— Pani nie wie i mówi, — mruczy Kajtuś.
— Wyjdź za drzwi.
Aż wezwali ojca do szkoły.
— Co tam zwojowałeś?
— Biłem się z chłopakiem. Zaczął rozpowiadać, że się Kajtuś nazywam.
— No bo prawda: tak cię nazywają.
— Więc co, że prawda? — Co innego podwórko, co innego szkoła.
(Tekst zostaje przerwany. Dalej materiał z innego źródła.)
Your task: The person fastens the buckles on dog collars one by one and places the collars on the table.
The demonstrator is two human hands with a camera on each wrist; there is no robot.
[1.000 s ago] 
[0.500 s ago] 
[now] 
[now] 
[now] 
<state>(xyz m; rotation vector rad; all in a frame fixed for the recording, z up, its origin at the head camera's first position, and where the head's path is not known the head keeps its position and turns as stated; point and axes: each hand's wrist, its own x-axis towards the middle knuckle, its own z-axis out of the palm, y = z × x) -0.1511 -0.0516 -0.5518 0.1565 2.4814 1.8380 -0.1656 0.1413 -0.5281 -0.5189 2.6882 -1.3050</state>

— Trzeba było mu wytłomaczyć.
— A jakże. Będzie się słuchał.
— Bić się nie wolno.
— Wiem.
— Oj Antoś, źle zaczynasz. — Oj Antoś, bo jak stracę cierpliwość...
W kancelarji pani bardzo się skarżyła.
— Nie słucha się. — Niedobry dla kolegów. Rozbija się. Odgaduje.
Zmartwił się ojciec.
— Musisz się starać.
Stara się, ale co?
Parę dni już dobrze, potem znów awantura.
Siedzi ktoś przed Kajtusiem trąca go łokciem; nie jego, a zeszyt.
Kajtuś:
— Zabierz rękę.
A on:
— Bo co? Nie pozwolisz?
— Poczekaj: dam ci po dzwonku.
— Dużo się boję.
Strona:Janusz Korczak - Kajtuś czarodziej.djvu/34
Ta strona została uwierzytelniona.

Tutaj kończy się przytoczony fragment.